Cybersecurity In-Depth

The Edge

After a Busy December, Attacks on Log4j Vulnerability Dropped

While attackers and researchers shift their attention to the next new vulnerability, security teams make sure they finish patching vulnerable Log4j versions in their applications and services.

In a recent poll by certification group (ISC)2, 52% of security professionals said their teams collectively spent weeks or more than a month remediating the remote code execution vulnerability in the Apache Log4j logging library (CVE-2021-44228). Nearly half, or 48%, of cybersecurity teams represented in the poll gave up holiday time and weekends to assist with remediating applications and seuring systems, (ISC)2 found. 

It appears the efforts have paid off, as attack volume has plunged, according to the SANS Technology Institute's InfoSec Handlers Diary Blog. "Our sensors detected exploit attempts almost immediately," wrote Johannes Ullrich, the dean of research for SANS Technology Institute. 

December saw a lot of exploitation activity, but since a massive spike on Dec. 28, attack activity has been almost flat for January and February. "Over time, attackers and researchers lost interest in log4j," Ullrich wrote.

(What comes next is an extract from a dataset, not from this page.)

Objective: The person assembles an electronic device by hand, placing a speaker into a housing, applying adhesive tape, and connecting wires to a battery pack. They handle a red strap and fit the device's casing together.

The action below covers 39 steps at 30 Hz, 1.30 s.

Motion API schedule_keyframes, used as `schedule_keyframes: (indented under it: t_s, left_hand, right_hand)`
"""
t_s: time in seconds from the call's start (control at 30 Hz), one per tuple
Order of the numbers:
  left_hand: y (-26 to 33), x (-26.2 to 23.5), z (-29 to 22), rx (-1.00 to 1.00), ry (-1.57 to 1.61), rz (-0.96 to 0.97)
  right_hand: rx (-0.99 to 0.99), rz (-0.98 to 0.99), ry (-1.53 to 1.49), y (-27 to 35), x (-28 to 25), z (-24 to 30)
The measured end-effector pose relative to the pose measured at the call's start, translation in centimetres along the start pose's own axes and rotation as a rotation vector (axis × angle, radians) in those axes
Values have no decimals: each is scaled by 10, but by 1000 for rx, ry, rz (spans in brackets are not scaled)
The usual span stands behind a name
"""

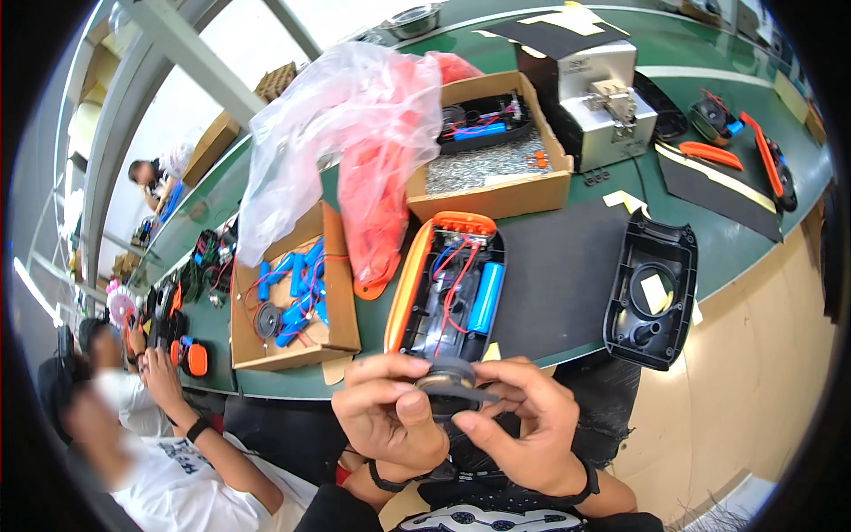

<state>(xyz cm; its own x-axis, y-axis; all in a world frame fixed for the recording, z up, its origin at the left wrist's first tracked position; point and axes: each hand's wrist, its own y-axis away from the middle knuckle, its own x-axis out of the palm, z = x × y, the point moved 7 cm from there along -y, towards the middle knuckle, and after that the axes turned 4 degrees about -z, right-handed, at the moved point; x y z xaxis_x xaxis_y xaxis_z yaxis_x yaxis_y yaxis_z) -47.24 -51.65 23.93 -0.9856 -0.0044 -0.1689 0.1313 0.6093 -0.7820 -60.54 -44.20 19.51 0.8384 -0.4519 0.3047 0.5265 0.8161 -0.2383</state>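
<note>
A small round speaker (446,379) is pinched between the fingers and thumb of my left hand (390,410), above the table's near edge. My right hand (527,424) is closed at its right side, gripping a thin dark strip (479,395) that lies against the speaker's rim. Just beyond my hands rests an orange-and-black housing half (443,297), its inside facing up, with a blue battery cell (485,298) and red and blue wires in it. Farther right a black housing half (651,297) with a round opening lies on a dark mat (558,284).
Blue cells and a speaker fill a cardboard box (297,359) at left. Behind it, clear and red plastic bags (355,133) drape beside another box (492,202) holding an assembled housing. A metal fixture (598,97) stands farther back. A co-worker (204,470) sits close on my left.
</note>
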Motion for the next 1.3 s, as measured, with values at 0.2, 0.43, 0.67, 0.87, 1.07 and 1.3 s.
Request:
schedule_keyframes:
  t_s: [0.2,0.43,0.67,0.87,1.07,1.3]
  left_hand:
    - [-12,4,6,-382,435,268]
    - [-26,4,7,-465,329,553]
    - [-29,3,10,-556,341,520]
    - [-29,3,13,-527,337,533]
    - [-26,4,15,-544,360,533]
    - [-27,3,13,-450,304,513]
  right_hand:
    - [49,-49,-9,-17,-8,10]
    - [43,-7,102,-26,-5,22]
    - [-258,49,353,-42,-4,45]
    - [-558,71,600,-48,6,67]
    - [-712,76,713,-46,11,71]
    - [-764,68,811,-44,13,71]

Just 10 days after the vulnerability was disclosed, the number of denial-of-service attacks targeting the Log4j vulnerability was double the cumulative volume of attacks targeting the Apache Struts flaw in the first year after it was disclosed, according to a recent report by Fortinet. In less than a month, attacks targeting the flaw were the most prevalent detected by intrusion prevention systems in the second half of 2021. 

The main challenge for security teams lay in the fact that the logging library was ubiquitous and affected nearly every enterprise application and service. 

There haven’t been any major breaches attributed to Log4j to date, largely because security teams moved quickly to address the flaw. However, the (ISC)2 was cautious, noting that 27% of respondents believe the reallocation of resources and the sudden shift in focus made the organizations less secure because other priorities and tasks had to be placed on hold. Security teams say they fell behind on their 2022 security priorities. 

And security teams still have to address any of the systems still left unpatched. Just because the heavy bombardment has eased doesn't mean attackers aren't looking at the flaw. The costly lesson Experian learned in 2018 applies: The massive 2018 data breach was the result of a system running an unpatched version of Apache Struts even after the patch was available.